*Action item:*
Set down exactly the entries below, beginning at their first line and ending at the line with "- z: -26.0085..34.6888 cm".

*Stored records:*
= = =

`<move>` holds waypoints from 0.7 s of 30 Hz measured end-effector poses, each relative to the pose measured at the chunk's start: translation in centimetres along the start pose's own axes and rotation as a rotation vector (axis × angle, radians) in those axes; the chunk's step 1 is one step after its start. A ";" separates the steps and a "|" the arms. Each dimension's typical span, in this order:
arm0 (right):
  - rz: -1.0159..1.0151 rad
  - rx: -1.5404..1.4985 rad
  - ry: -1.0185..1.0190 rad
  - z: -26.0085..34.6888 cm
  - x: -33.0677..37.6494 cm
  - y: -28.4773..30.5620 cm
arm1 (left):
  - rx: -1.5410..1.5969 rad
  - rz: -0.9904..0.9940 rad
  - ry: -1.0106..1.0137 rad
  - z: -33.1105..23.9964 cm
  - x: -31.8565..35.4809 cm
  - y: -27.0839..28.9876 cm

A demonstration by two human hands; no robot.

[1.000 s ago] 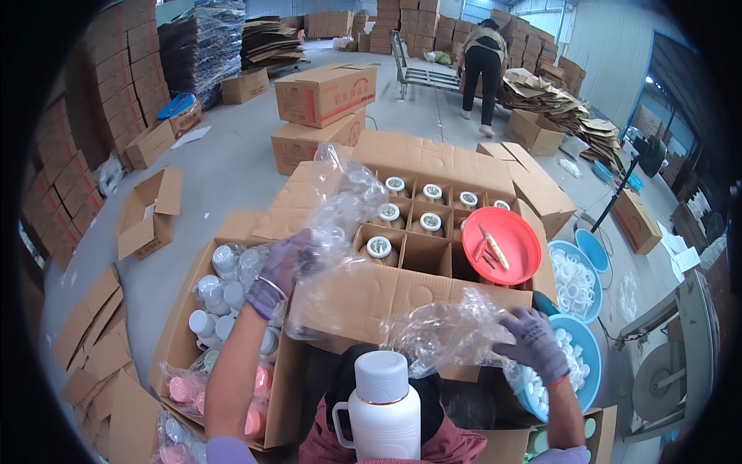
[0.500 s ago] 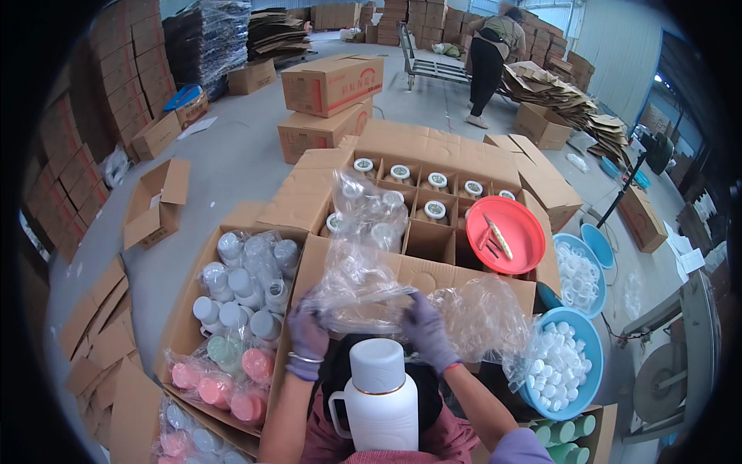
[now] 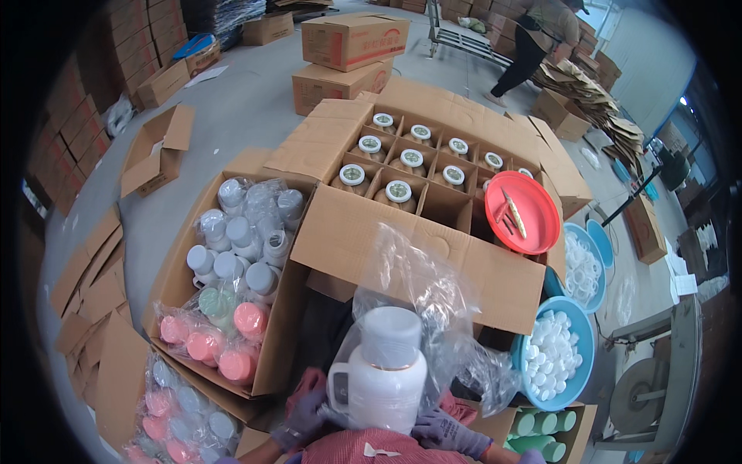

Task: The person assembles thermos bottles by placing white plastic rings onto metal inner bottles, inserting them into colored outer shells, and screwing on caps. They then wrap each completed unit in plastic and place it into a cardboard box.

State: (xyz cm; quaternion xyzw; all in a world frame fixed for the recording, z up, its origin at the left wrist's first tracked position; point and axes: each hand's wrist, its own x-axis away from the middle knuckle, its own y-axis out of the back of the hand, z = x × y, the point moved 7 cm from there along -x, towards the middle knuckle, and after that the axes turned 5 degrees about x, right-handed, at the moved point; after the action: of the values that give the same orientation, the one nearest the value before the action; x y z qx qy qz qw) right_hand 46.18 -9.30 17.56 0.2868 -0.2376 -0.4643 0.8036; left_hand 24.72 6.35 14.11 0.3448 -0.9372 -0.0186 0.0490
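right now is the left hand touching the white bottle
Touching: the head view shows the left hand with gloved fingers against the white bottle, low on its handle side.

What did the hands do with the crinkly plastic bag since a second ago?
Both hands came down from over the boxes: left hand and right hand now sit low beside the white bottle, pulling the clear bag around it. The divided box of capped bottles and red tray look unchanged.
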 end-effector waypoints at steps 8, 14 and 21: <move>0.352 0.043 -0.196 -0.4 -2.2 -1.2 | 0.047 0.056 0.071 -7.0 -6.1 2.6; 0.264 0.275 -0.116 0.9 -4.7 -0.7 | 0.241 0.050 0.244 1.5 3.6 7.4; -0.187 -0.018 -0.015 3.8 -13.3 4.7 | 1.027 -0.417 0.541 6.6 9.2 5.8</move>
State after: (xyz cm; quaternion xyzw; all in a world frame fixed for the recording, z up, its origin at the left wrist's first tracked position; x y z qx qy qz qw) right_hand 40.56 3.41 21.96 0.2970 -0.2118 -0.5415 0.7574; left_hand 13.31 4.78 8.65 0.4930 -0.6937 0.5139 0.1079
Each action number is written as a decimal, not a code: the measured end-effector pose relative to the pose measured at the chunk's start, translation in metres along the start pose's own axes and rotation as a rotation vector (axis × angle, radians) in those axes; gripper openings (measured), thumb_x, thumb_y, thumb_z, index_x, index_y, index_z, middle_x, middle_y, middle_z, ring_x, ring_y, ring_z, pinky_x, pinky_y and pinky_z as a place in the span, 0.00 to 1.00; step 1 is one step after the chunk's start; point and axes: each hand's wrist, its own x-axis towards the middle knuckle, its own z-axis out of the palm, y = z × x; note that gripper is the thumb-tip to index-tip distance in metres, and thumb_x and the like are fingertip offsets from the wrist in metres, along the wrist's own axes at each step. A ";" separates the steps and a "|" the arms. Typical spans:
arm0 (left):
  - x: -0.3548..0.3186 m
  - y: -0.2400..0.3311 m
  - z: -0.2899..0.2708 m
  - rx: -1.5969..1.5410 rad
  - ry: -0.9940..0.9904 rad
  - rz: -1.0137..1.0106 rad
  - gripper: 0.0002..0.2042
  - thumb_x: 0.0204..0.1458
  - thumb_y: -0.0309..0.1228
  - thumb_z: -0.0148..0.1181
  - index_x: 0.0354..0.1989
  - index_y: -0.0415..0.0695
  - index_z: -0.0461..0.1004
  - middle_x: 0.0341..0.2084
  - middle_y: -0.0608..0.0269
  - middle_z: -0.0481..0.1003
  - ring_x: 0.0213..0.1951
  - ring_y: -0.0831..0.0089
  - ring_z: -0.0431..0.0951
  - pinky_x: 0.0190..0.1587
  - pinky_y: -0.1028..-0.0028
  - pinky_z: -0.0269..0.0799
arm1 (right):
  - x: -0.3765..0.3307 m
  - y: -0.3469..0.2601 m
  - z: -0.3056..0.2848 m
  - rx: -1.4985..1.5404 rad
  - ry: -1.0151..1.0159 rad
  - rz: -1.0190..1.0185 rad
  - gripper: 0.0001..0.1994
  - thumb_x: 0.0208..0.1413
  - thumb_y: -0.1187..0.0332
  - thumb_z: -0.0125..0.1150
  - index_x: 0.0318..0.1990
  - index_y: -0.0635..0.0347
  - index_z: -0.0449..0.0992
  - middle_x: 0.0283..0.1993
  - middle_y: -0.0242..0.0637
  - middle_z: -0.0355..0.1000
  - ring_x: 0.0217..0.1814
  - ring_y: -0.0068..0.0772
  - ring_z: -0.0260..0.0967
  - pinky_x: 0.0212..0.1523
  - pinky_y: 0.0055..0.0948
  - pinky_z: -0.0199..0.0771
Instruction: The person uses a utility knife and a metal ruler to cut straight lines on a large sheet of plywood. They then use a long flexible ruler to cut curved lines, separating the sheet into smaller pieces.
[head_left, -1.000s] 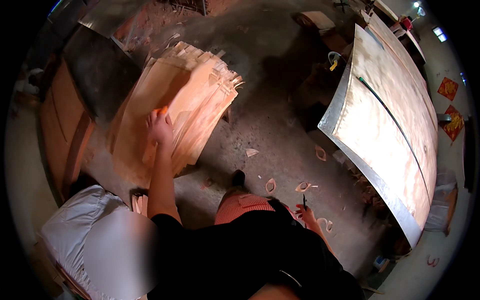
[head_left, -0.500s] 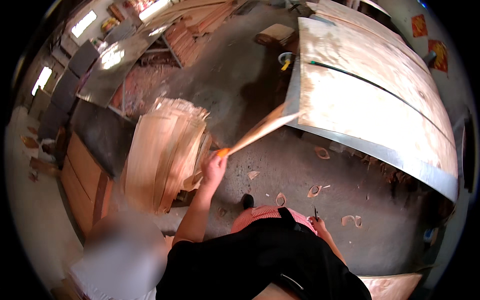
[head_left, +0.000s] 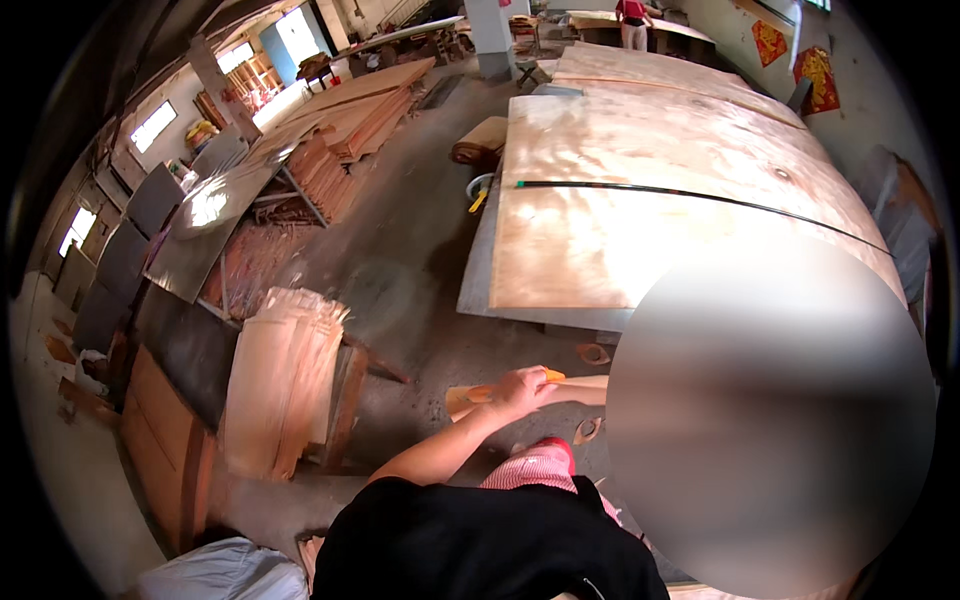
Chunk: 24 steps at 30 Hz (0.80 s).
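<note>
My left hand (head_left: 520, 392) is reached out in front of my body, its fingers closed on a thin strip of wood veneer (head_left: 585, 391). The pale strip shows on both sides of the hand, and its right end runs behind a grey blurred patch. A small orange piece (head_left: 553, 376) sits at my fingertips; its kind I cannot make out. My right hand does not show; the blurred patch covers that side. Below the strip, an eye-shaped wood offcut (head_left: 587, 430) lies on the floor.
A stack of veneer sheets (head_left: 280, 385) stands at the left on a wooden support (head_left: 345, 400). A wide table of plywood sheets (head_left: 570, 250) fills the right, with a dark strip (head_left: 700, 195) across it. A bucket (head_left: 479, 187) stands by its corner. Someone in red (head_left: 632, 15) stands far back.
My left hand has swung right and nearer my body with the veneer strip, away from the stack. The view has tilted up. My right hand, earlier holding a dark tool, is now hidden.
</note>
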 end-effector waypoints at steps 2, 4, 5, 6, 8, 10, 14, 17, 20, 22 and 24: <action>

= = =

*Exercise answer:*
`<move>` holds waypoints from 0.7 s of 30 Hz measured end-effector poses, each relative to the pose measured at the chunk's start: translation in centimetres along the start pose's own axes and rotation as a rotation vector (axis × angle, radians) in those axes; the chunk's step 1 is one step after its start. A ";" separates the steps and a "|" the arms. Each dimension's typical span, in this order:
arm0 (right):
  - rz: -1.0159..1.0151 rad
  - rx: -1.5404..1.4985 rad
  - ry: -1.0185..1.0190 rad
  - z: -26.0085..34.6888 cm

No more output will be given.